“I cannot now, Marquis, indeed, see they wait our entry.”
“Where then can I see you, wilful fay? one never gets a sight of you except at the play: then only for an instant, and you are gone; where do you live?”
“On earth now, in heaven I hope some day,” I smartly answered,—making a faint attempt at wit, to rid myself of this worn out old coxcomb, as I had no wish or intention to receive his visits; and the black mutes raising the litter, we were borne past him on the stage.
Although conscious it was a mere show, still in the last act, the death scene of Ajesha and her lover, the touching pathos of Blanche’s acting, her dreamy, etherial tones, melted me to tears; and I almost cheated myself into the delusion that it was reality. Her death song, ‘Beloved, I die,’ seemed indeed like the last breathings of a dying spirit, and oh, merciful heaven, was it not prophetic of her future fate?
When the curtain fell on the last act, we were loudly called for, and our teacher, proudly elated at this great triumph, led us before the curtain, where we made our curtesies, kissed hands to the audience and passed off.
The morning papers were filled with praises of our performance, and the plot, music, and libretto of the new opera. I laughed myself to sleep that night when I thought of the discomfiture of the count, and his absurd manner; then again, unconsciously and mysteriously, my thoughts reverted to the gentleman I had seen in the royal box—you will think, perhaps, I did not love my affianced lover, since my attention and thoughts could be so easily distracted to another, but in truth I did; I loved him with my whole soul; every wish, every thought was his; this interest in a stranger, a casual spectator of my performance, was not love, nor curiosity; it was a prophetic, a magnetic attraction, a feeling that seemed to tell that in future—but no matter, I will no longer digress; let me strictly adhere to the tenor of my tale.

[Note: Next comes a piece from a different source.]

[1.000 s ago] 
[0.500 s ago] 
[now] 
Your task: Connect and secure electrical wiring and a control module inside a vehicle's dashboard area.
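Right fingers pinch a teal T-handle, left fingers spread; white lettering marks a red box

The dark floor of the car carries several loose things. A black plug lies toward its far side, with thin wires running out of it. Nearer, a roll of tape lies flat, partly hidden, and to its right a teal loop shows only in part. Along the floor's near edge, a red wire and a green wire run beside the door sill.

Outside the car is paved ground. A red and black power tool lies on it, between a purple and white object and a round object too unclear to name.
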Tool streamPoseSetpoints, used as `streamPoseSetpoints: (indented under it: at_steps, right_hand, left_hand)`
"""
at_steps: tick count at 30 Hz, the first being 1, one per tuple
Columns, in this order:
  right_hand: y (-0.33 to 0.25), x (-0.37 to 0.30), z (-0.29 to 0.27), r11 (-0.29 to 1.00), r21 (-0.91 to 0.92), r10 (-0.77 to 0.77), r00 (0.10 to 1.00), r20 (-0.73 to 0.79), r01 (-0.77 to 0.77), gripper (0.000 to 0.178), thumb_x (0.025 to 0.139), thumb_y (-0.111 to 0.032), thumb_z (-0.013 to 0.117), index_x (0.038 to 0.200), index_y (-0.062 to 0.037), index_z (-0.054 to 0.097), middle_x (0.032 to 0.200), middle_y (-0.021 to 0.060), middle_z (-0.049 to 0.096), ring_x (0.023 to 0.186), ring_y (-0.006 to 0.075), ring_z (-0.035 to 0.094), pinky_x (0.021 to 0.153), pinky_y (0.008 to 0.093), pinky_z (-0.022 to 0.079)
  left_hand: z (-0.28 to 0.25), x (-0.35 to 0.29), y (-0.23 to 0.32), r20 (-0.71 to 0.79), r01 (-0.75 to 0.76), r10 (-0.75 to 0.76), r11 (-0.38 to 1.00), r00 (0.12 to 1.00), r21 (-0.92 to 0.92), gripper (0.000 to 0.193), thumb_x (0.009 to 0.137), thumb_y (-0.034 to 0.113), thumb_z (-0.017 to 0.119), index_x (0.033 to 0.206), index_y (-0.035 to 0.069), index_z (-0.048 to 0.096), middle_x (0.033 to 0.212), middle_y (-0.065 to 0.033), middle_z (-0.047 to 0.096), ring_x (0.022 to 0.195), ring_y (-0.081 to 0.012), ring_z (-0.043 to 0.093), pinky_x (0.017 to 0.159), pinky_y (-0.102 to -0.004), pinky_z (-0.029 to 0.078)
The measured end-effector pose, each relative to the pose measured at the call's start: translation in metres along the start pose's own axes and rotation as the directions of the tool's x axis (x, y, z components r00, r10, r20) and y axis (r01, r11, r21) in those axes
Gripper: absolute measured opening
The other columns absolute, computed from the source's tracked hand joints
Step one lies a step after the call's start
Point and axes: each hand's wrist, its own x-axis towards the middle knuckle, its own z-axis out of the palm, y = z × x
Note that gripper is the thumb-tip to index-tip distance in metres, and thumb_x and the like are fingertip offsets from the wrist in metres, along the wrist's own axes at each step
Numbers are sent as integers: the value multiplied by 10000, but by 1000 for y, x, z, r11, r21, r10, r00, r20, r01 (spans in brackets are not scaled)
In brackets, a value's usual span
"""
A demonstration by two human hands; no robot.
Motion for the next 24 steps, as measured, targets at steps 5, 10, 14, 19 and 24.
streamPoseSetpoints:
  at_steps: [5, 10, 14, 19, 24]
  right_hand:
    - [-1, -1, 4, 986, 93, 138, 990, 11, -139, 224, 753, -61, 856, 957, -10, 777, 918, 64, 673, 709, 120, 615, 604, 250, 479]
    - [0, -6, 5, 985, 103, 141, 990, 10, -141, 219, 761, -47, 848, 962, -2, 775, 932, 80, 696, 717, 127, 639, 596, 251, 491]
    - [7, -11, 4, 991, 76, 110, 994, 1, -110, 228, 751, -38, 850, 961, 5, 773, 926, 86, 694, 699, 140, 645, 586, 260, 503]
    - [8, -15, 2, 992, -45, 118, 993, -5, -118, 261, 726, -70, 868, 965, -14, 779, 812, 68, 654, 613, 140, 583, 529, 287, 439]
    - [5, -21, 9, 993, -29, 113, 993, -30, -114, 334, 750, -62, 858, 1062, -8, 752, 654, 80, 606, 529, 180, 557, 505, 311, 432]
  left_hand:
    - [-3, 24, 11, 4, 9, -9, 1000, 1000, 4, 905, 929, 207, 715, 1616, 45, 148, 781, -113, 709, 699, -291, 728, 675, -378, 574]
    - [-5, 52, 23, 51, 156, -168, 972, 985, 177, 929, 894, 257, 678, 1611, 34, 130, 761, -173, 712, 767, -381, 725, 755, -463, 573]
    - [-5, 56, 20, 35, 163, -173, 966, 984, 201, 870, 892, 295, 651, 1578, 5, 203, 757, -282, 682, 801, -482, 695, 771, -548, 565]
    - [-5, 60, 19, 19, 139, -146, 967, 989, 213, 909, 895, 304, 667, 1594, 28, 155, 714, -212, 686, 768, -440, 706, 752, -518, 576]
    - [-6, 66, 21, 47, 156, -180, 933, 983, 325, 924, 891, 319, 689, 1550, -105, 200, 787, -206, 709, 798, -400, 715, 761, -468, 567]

Blanche had long before fully compensated monsieur for his care of her childhood, and presented him beside with a handsome sum of money. Her industry had accumulated quite a small fortune, within the four years she had been performing for herself; the receipts of our joint acting each night were enormous, and Monsieur Belmont had no reason to regret his patronage of the Viennese beggar girl.
He often said, himself, that we three poor girls had gained him more money and celebrity than any pupils he ever had. As I said in the beginning of my memoir, there is always a motive in these apparently beneficent actions. His motive was to feed, clothe, and educate us brilliantly for the stage; for this purpose it was much better to select girls from the lowest walks of life, friendless, uncared-for ones, unprotected and unprovided for, over whom he could have absolute control. True, he had saved us from starvation, but then he had realized a fortune from our exertions, and I was anxious to absolve myself from my debt of gratitude and obligation, and become mistress of my own actions, which every sensible rational being desires and ought to be.
My teacher knew nothing of my secret engagement. I had not told him, and wondered, when told, what he would say and think of it. Of course he would be astonished at its suddenness, and, in a worldly point of view, at the condescension of Monsieur de Serval. I did not even know that he would give his consent, as he had a right to command my services. I trusted, however, to his uniform kindness to me, to arrange that matter. I felt sure he would not force me to do any thing I did not wish to do; that he would allow me to discontinue my theatrical career if I felt so inclined.